Pour autant, le reflet du miroir est loin d’apporter une image nette et désirable. Au modèle théorique pur et simple des économistes répond un fonctionnement concret fait de batailles, d’ententes, de non-marchand et d’institutions politiques sans lesquels le marché n’existerait pas. Et à l’image optimiste de ceux qui nous promettaient un cercle vertueux de fin de l’histoire, où davantage d’économie de marché apporterait davantage de démocratie, elle-même source d’extension de l’économie de marché, a succédé un tableau moins enthousiaste combinant destruction de la planète, instabilité financière et inégalités croissantes.

La boîte noire

On a tendance à considérer l’économie de marché comme le résultat concret de la mise en oeuvre du libéralisme économique. Pour le philosophe Alain Laurent, ce courant de pensée définit la feuille de route d’une économie efficace de la façon suivante : " déréglementer, privatiser, libérer les échanges, faire respecter le droit de propriété et réduire drastiquement le champ d’intervention de la loi et de l’Etat au bénéfice du contrat et de l’auto-coordination par une libre concurrence régulée par le droit "1. L’histoire et le fonctionnement actuel de nos économies de marché offrent une image assez différente.

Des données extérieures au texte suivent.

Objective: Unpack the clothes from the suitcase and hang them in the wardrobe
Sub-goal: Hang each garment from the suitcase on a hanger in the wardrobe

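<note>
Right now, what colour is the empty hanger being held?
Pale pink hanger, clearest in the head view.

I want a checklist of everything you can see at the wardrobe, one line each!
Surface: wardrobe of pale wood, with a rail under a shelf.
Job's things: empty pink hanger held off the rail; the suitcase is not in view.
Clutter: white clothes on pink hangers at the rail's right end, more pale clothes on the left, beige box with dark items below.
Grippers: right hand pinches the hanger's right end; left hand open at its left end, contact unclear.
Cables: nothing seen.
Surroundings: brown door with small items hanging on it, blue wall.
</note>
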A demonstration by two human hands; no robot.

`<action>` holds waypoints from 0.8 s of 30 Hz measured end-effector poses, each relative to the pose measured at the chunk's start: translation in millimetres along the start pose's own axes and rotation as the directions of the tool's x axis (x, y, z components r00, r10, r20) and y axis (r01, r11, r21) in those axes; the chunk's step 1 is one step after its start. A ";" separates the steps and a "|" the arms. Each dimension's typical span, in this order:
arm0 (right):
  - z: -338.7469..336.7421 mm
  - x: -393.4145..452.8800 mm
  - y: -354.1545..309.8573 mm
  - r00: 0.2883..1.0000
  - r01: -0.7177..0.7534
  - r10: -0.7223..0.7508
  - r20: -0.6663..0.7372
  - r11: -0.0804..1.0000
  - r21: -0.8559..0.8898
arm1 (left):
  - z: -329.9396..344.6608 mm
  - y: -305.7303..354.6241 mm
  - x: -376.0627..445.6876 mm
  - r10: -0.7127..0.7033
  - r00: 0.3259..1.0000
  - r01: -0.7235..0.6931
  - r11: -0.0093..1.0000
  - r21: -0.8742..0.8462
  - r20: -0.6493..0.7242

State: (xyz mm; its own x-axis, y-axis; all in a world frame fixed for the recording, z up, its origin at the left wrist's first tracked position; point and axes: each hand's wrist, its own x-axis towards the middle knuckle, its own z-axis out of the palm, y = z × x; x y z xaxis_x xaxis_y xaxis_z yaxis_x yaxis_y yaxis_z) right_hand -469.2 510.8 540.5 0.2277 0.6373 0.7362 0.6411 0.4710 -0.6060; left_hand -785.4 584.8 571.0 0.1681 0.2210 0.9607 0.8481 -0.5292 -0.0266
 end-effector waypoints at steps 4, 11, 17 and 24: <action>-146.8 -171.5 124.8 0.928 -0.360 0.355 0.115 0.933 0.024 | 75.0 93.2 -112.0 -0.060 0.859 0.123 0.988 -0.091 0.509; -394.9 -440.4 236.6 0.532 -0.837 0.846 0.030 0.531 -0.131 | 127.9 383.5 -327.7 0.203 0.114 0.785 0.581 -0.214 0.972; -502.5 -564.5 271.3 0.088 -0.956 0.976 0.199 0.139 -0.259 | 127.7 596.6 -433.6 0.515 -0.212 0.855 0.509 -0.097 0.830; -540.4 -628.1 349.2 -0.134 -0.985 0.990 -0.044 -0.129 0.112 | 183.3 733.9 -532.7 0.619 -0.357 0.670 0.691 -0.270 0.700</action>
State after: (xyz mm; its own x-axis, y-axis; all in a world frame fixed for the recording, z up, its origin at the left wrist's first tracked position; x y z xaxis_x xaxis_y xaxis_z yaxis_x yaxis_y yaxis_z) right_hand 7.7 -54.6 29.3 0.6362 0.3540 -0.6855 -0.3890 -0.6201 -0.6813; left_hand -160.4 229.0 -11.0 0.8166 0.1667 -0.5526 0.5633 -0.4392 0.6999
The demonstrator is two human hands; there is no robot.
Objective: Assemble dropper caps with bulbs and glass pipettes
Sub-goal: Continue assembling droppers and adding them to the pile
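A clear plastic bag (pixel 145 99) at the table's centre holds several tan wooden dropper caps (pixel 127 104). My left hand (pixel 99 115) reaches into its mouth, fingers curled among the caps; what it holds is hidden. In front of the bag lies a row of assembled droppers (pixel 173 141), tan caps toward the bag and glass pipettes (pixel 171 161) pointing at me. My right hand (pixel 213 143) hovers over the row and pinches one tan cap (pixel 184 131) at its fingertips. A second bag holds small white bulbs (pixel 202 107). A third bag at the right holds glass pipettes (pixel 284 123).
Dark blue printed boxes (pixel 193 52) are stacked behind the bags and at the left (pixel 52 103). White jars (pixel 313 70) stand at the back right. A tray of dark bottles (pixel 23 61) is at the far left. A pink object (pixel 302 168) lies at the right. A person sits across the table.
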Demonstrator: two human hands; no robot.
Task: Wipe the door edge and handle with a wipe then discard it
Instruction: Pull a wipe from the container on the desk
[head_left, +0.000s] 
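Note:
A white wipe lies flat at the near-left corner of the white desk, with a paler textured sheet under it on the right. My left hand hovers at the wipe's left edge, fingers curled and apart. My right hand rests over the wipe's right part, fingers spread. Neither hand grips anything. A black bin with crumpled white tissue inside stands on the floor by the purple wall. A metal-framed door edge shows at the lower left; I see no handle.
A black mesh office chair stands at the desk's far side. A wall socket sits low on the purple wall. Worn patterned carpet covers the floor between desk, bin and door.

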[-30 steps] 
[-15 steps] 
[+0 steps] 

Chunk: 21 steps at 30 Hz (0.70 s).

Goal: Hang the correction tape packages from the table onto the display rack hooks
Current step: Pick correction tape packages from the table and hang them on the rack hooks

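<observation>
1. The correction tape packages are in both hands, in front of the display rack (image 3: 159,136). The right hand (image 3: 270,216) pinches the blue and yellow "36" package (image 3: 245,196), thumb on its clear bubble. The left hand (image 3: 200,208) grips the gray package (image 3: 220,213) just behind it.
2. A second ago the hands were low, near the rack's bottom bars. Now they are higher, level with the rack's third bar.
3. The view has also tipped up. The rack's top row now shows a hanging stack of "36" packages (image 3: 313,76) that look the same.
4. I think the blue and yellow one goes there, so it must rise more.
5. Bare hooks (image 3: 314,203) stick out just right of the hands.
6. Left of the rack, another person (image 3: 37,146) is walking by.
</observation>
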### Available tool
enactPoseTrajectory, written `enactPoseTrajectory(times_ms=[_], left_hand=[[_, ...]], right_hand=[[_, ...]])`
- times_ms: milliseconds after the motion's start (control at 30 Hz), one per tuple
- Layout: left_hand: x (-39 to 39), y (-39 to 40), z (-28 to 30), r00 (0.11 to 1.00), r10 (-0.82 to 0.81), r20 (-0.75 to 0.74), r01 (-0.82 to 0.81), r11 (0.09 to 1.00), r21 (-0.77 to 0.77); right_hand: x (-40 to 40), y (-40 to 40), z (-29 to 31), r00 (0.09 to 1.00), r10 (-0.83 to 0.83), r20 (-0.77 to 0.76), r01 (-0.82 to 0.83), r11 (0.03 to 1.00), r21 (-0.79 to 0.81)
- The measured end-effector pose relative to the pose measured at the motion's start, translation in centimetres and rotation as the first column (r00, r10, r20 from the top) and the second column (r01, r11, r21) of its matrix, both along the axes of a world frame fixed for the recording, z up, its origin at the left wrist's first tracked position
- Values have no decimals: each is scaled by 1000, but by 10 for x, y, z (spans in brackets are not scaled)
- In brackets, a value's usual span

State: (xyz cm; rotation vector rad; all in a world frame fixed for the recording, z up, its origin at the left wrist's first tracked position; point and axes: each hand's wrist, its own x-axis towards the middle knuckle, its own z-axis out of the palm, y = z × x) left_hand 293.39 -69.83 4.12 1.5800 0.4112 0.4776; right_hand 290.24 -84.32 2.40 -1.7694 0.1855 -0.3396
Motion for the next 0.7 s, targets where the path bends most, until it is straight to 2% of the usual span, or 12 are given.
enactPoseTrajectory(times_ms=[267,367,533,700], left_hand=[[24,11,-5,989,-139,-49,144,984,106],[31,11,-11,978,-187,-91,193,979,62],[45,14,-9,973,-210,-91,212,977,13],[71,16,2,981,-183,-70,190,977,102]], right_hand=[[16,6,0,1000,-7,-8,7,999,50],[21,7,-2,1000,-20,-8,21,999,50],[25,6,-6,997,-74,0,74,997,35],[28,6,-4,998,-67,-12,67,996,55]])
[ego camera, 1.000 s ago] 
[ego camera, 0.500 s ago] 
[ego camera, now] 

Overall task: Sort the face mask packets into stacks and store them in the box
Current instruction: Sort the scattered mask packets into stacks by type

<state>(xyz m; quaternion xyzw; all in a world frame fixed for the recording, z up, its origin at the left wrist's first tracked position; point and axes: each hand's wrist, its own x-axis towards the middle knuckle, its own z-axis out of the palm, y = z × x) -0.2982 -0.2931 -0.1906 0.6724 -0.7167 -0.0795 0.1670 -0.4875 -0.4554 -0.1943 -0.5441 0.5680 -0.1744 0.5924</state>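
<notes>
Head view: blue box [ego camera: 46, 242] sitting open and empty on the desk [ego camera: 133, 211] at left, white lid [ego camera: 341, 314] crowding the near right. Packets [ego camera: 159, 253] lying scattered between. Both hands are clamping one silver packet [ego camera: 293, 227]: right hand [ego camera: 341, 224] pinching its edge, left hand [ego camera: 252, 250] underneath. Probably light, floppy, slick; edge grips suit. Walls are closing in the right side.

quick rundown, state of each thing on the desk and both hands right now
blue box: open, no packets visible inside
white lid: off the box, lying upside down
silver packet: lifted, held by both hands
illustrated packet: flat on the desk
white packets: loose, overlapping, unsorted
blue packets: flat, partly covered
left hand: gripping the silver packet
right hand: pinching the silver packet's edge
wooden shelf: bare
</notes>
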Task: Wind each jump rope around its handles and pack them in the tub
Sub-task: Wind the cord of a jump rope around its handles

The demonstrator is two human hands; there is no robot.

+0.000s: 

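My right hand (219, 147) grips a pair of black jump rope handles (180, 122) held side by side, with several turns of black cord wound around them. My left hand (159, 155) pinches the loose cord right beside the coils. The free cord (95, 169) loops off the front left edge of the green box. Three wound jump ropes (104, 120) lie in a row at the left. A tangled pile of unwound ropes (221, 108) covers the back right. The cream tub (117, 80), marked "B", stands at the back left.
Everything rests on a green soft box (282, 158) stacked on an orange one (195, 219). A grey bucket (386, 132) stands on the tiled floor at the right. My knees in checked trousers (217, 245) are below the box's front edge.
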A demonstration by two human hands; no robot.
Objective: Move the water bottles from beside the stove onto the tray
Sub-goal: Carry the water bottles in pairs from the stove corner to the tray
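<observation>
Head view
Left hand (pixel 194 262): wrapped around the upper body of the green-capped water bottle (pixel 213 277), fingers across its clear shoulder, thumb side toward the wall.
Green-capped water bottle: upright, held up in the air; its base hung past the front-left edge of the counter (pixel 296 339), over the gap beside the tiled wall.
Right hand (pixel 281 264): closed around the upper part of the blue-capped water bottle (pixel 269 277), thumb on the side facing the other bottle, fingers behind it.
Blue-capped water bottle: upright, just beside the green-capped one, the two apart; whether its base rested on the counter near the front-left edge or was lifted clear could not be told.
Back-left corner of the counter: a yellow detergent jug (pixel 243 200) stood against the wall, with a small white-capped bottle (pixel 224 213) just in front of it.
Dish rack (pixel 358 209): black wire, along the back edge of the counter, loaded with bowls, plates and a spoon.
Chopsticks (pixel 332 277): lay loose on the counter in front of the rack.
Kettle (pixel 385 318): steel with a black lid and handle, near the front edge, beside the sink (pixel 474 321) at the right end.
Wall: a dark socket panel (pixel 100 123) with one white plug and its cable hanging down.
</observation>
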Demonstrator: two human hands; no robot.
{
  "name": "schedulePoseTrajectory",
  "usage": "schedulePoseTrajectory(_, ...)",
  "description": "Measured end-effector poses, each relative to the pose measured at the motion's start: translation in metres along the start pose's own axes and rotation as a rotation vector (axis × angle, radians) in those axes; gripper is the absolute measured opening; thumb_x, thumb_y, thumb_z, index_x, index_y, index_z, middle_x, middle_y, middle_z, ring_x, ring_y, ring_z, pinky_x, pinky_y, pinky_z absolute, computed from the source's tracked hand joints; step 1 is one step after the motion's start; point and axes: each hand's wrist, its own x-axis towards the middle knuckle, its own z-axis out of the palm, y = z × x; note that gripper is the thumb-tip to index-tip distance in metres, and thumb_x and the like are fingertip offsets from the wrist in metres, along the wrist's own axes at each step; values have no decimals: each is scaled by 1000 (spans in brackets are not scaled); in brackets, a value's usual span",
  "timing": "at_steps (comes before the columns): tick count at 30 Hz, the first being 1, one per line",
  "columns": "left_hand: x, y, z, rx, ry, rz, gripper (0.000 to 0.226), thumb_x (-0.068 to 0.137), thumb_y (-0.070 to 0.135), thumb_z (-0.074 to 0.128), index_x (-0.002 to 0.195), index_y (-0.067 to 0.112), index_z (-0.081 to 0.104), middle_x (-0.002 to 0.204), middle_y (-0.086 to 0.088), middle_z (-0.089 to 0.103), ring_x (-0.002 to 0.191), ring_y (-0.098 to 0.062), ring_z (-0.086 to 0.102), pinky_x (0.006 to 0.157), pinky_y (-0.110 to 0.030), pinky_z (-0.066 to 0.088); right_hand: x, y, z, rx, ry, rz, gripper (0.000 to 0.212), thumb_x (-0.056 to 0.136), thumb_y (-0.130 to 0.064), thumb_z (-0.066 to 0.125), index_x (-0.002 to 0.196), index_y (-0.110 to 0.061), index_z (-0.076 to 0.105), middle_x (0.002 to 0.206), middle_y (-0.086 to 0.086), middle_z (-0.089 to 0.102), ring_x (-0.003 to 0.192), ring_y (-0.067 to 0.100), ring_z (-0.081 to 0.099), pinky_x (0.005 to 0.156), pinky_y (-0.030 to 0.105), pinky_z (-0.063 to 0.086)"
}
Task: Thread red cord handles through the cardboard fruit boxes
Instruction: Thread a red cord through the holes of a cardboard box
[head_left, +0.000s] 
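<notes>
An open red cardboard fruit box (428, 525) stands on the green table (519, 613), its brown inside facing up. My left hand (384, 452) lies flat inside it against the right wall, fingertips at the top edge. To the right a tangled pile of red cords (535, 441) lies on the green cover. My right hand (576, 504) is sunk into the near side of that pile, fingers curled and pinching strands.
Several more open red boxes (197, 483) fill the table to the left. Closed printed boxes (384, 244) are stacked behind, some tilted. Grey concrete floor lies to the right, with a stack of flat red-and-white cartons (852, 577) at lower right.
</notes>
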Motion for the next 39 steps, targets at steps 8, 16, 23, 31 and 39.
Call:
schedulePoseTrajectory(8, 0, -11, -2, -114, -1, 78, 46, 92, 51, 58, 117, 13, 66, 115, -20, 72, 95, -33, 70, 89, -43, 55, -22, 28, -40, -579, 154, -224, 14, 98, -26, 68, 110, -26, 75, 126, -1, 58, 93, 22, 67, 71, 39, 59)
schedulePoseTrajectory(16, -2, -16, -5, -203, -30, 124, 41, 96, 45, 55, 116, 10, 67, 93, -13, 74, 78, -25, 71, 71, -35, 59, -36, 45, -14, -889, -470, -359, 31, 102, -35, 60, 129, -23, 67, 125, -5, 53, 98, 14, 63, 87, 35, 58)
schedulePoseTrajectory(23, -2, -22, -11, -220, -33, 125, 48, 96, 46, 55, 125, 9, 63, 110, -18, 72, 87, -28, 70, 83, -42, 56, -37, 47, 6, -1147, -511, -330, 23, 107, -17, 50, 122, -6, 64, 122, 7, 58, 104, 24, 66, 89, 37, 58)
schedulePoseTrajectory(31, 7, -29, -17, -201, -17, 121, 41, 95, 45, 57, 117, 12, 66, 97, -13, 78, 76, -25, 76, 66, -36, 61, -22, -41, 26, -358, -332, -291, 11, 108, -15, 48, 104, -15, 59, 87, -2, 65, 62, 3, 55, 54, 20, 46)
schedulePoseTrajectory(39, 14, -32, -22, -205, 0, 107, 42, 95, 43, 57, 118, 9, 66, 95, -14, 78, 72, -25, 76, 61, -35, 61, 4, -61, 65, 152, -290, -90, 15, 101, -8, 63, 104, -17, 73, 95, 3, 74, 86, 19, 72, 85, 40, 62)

L’histoire n’est en rien celle d’une continuité entre les marchands phéniciens de la Grèce antique et les multinationales d’aujourd’hui. Il a fallu des empires, des guerres, des phases de libéralisation, d’autres de fermeture, pour arriver à notre monde contemporain. Quand les historiens ont commencé à se pencher sur la façon dont les marchés ont fonctionné concrètement 2, ils ont été surpris de découvrir que les entreprises semblent dépenser plus de temps et d’argent pour éviter la concurrence que pour l’affronter. Et les marchands, après que la Révolution française a fait table rase des règlements, n’ont eu de cesse au cours des siècles suivants, et jusqu’à aujourd’hui, de réclamer des règles protectrices. De plus, comme l’avait remarqué Fernand Braudel, même les zones les plus en prise avec le modèle économique dominant sont " trouées d’innombrables puits, hors du temps du monde ".

On est loin du modèle pur de la théorie économique. Le grand économiste libéral Michael Angelo Heilperin rappelait dès le début des années 60 que les gouvernements " se sont presque toujours manifestés comme intervenant dans la finance et le commerce internationaux. Il convient de se rendre compte de cela dès le début ". Pour que le marché existe, il faut que les acteurs du marché se fassent confiance, donc se connaissent, et donc qu’il existe des règles de sociabilité hors marché, et même une forme de coercition politique pour les faire respecter. Cette évidence, à l’aune de la longue période, peut encore surprendre les libéraux d’aujourd’hui. A tel point que Martin Wolf, l’éditorialiste économique vedette du Financial Times, le quotidien d’affaires britannique, écrivait le 25 mars dernier, après l’intervention de la banque centrale américaine pour sauver le système financier américain de la panique : " Rappelez-vous le 14 mars 2008, c’est le jour où le capitalisme libéral mondial est mort. "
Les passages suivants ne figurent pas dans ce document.